Mastodon On New Album And Supporting Metallica and Slayer | The Quietus

Mastodon On New Album And Supporting Metallica and Slayer

Brann Dailor and Troy Sanders hang out with John Doran back stage at their recent show with Slayer and talk velvet paintings, miniature percussion and putting house guests off hand to gland combat.

It is over two years since we were treated to Mastodon’s dizzying major label debut Blood Mountain and the metal arm of The Quietus is fully primed to receive another dose of mammoth-heavy, concept driven, progressive death metal thrash. So it is just as well that the Atlantan quartet have confirmed the release of Crack The Skye via Reprise in early 2009.

The seven-song strong, 50 minute long player promises to be a much more "focussed" affair, according to bassist/vocalist Troy Sanders and drummer extraordinaire Brann Dailor. Their fourth studio album was recorded at their local studios, Southern Track by Brendan O’Brien (Rage Against The Machine, Bruce Springsteen, Pearl Jam, AC/DC) and is eagerly awaited by many after Leviathan featured so heavily in metal end of year polls and Blood Mountain did likewise in the general music press.

Of course, that they actually got to record Crack The Skye is something to be celebrated itself.

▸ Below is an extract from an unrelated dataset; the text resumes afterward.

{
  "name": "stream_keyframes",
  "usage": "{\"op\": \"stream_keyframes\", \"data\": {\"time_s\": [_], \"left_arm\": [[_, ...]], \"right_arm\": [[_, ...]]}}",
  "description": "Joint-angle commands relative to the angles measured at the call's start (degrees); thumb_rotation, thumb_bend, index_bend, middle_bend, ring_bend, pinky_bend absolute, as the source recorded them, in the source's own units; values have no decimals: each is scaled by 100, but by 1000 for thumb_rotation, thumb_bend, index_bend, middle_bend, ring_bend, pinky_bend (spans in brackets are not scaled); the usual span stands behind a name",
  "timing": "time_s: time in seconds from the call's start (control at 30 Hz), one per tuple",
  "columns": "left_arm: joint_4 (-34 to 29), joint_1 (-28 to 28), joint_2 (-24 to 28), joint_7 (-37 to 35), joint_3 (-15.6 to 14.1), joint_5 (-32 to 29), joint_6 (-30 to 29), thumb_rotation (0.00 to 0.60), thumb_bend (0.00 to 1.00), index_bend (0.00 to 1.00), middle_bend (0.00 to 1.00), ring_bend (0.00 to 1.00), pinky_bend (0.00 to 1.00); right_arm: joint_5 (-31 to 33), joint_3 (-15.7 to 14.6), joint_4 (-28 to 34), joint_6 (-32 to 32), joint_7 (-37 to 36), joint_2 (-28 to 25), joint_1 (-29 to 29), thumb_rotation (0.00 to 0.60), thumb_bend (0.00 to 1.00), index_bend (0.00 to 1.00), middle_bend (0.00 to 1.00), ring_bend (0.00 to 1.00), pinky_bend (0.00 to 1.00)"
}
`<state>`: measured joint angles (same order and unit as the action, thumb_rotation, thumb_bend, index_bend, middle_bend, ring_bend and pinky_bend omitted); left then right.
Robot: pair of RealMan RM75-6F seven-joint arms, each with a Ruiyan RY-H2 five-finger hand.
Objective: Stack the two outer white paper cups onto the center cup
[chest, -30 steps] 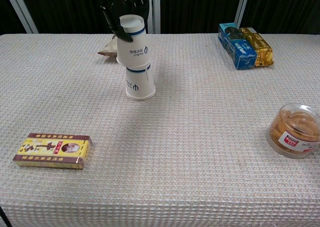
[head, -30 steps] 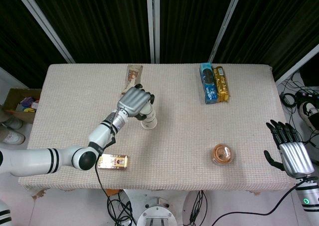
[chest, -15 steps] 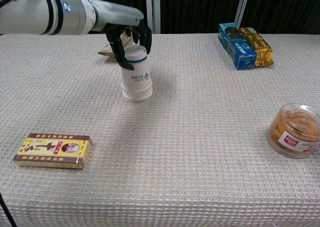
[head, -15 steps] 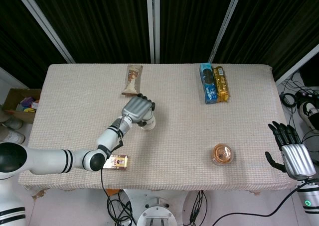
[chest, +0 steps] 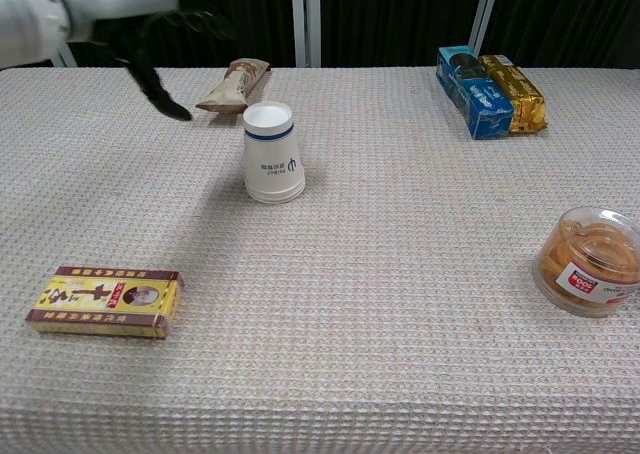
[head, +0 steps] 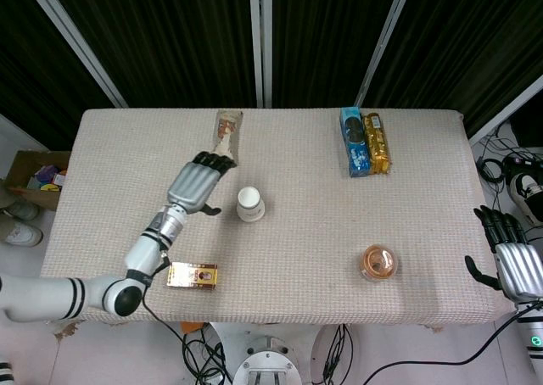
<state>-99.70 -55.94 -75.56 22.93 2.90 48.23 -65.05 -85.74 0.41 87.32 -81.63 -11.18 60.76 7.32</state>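
Note:
A stack of white paper cups (head: pixel 250 204) (chest: pixel 272 152) stands upside down near the table's middle, nested into one pile with blue rim bands. My left hand (head: pixel 197 184) (chest: pixel 160 44) hovers to the left of the stack, apart from it, fingers spread and holding nothing. My right hand (head: pixel 512 262) hangs open beyond the table's right edge, far from the cups; the chest view does not show it.
A snack bar wrapper (head: pixel 225 133) lies behind the stack. Blue and gold boxes (head: pixel 366 141) sit at the back right. A round clear tub of cookies (head: pixel 378 262) is at the front right, a yellow box (head: pixel 192 276) at the front left.
My left hand pushed the held cup down onto the stack, let go, and drew away to the left. My right hand sank a little lower at the right edge.

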Motion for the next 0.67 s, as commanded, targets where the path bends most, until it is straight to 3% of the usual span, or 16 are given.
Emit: {"op": "stream_keyframes", "data": {"time_s": [0.03,0.17,0.37,0.53,0.67], "left_arm": [[-131,1248,729,-574,-586,929,-1305,600,109,199,161,119,125],[208,2150,938,-1040,-970,1402,-2044,600,115,219,178,119,124],[634,3375,999,-1650,-1481,2170,-2937,600,115,221,179,119,124],[892,4204,823,-1840,-1700,2710,-3572,600,116,221,179,119,124],[1057,4591,673,-1834,-1769,3016,-3721,600,115,221,179,119,123]], "right_arm": [[144,39,-54,89,-136,-83,-46,600,315,0,125,0,26],[211,117,-129,-24,-327,-80,-125,600,315,0,148,0,61],[14,98,-205,-253,-360,125,-229,600,315,0,125,0,3],[-223,-4,-140,-442,-27,338,-329,600,315,0,110,0,0],[-346,-34,-46,-539,322,455,-371,600,315,0,101,0,0]]}}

After the band and Josh Homme performed ‘Colony Of Birchmen’ at the 2007 MTV Video Music Awards the group’s guitarist/singer Brent Hinds ended up in hospital with a life-threatening injury. Initial reports claimed that he was the victim of a brutal assault but police reports later suggested that the frontman had drunkenly provoked a fight with SOAD bassist Shavo and another party. Whatever the cause, Hinds ended up in hospital with a brain haemorrhage, which luckily, he has made a full recovery from.

Once again the group have been chosen as a support act by Slayer to accompany them on their Unholy Alliance world jaunt but they were also recently announced as support for Metallica on next Summer’s tour. Brann and Troy, although pleased, were more keen to discuss Dexter however . . .

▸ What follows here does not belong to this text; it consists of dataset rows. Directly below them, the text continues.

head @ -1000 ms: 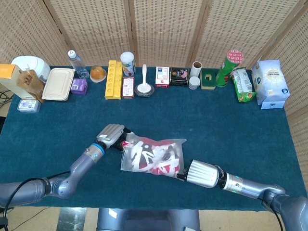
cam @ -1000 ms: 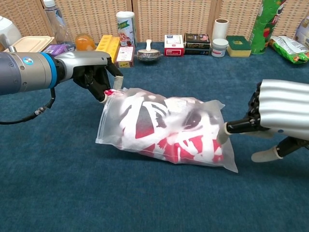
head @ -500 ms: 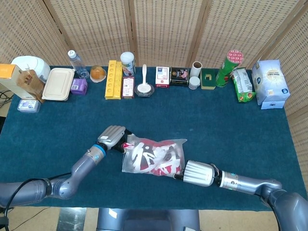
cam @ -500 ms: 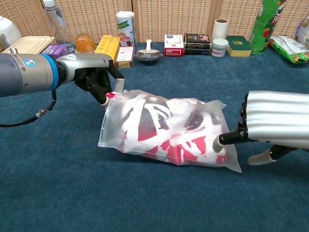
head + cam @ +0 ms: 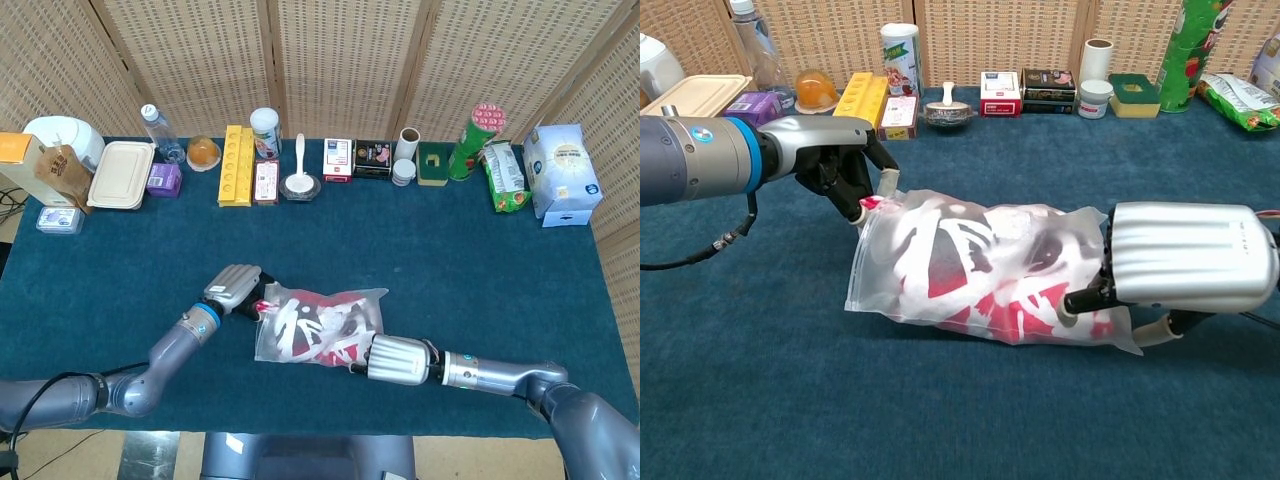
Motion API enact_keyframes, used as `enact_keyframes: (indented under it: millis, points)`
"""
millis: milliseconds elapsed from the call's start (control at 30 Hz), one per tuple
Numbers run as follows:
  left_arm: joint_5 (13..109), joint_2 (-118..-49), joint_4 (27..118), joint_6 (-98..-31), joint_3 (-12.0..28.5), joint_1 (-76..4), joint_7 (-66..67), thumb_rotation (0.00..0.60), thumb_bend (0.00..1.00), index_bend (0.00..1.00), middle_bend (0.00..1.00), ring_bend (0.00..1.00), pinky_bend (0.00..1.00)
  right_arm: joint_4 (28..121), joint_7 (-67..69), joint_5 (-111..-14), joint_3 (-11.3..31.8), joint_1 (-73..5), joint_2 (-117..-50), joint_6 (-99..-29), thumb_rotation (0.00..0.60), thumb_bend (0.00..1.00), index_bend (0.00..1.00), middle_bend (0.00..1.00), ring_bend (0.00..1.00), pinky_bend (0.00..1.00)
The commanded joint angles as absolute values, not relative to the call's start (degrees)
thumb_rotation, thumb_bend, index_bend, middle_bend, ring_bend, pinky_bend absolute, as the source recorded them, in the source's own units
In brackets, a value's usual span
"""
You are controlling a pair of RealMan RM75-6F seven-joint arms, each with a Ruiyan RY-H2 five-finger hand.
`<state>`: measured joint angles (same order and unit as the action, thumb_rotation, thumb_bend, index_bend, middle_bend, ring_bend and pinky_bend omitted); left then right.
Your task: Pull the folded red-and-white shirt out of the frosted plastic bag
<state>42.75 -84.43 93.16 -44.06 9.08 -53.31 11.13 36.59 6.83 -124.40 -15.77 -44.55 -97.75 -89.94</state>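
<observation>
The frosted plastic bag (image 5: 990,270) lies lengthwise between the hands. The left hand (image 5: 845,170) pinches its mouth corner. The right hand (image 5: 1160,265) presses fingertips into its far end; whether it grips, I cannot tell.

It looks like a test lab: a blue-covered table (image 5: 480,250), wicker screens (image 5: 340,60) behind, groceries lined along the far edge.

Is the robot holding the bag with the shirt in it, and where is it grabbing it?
Yes. The left hand pinches the frosted plastic bag at its far left corner. The right hand presses on its right end.
</observation>
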Motion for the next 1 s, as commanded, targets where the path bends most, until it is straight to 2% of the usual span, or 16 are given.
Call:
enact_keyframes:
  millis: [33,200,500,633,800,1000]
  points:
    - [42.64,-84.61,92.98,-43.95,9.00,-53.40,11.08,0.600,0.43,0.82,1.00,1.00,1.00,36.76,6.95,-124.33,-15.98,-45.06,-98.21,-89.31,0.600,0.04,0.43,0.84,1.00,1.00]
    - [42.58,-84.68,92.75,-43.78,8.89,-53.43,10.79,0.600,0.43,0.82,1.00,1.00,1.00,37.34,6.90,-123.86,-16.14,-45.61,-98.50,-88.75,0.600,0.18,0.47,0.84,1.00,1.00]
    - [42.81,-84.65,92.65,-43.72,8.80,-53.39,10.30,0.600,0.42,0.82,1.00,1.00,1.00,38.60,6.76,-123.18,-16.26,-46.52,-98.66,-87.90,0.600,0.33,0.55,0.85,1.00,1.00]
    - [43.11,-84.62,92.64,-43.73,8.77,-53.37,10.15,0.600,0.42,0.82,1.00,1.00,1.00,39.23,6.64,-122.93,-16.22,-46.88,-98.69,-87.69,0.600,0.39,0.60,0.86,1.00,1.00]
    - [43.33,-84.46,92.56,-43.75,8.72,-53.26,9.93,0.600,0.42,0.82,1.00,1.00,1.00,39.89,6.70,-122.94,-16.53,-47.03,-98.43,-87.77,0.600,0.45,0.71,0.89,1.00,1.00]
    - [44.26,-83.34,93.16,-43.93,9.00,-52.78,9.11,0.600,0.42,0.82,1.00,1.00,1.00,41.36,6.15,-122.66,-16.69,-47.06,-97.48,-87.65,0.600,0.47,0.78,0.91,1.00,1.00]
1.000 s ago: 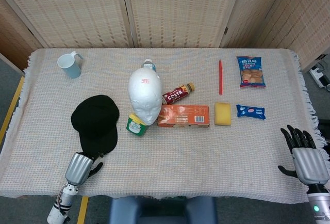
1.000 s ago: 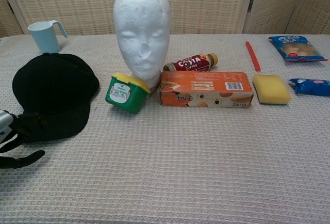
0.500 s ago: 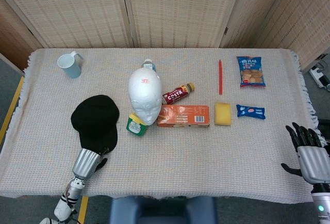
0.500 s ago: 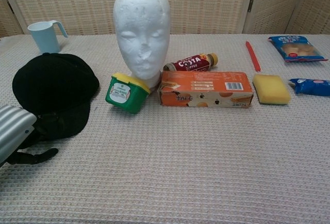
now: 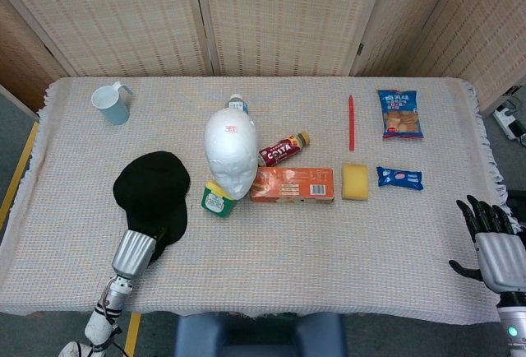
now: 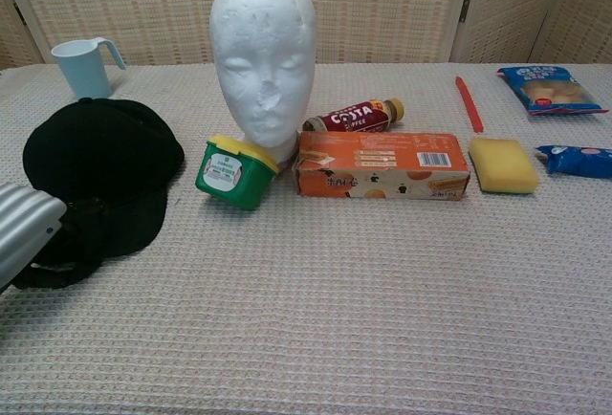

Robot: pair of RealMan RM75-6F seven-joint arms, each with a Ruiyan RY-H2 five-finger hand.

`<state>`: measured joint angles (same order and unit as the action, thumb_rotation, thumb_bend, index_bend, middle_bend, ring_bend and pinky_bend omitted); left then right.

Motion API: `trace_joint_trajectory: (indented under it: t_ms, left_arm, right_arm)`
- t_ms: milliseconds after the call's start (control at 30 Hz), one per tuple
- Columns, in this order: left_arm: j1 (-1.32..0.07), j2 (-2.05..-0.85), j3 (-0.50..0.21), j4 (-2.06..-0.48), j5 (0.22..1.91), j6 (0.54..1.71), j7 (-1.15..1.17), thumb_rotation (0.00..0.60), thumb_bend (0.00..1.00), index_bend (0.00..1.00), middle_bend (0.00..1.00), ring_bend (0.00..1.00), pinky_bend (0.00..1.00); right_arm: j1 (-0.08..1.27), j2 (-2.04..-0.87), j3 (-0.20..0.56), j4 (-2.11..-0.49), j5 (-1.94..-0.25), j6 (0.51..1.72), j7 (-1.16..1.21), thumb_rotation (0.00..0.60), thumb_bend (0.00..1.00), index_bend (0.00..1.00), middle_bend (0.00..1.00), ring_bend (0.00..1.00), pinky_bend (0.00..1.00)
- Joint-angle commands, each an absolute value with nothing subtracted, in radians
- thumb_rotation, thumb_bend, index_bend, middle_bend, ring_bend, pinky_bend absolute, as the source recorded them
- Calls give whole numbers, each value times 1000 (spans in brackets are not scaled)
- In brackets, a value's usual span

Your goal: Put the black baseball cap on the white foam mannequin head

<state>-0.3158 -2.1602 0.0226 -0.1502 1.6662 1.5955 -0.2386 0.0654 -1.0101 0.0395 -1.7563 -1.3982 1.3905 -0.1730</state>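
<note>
Fingers of the left hand (image 5: 141, 246) are dark and lie against the black brim, so whether they have closed on it or merely touch it cannot be told from either view; the silver back of the hand sits right at the near edge of the black baseball cap (image 5: 152, 192). Over the last second this hand has slid forward from a spot just short of the brim, where its fingers were visible apart on the cloth, until they merged with the peak. That suggests the grasp is being set, not yet made, and the lift has not begun: the cap lies flat on the table (image 5: 271, 250), crown up, to the left of the white foam mannequin head (image 5: 231, 151), which stands upright and bare. A green tub with a yellow lid (image 5: 216, 198) touches the head's base on the cap's side, so the carry will likely need to clear it. The right hand (image 5: 494, 246) hovers off the table's far right corner, fingers spread, holding nothing, drawn back slightly.
</note>
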Motion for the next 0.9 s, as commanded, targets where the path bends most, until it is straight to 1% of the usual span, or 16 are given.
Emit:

It’s really exciting to see you over in the UK again on the Unholy Alliance tour and at least this time people will actually get to see you. I remember last time by the time I got inside the venue you were already off stage.

Troy Sanders: "We were happy just to be asked on the last tour. We were in a position where we were playing on stages that were actually bigger than some of the clubs we had been playing in a month earlier, so we were just happy to get the opportunity.

Brann Dailor: "This venue in particular (Hammersmith Apollo) was the only one that we were playing to an empty room. Well, there were a few kids down at the front."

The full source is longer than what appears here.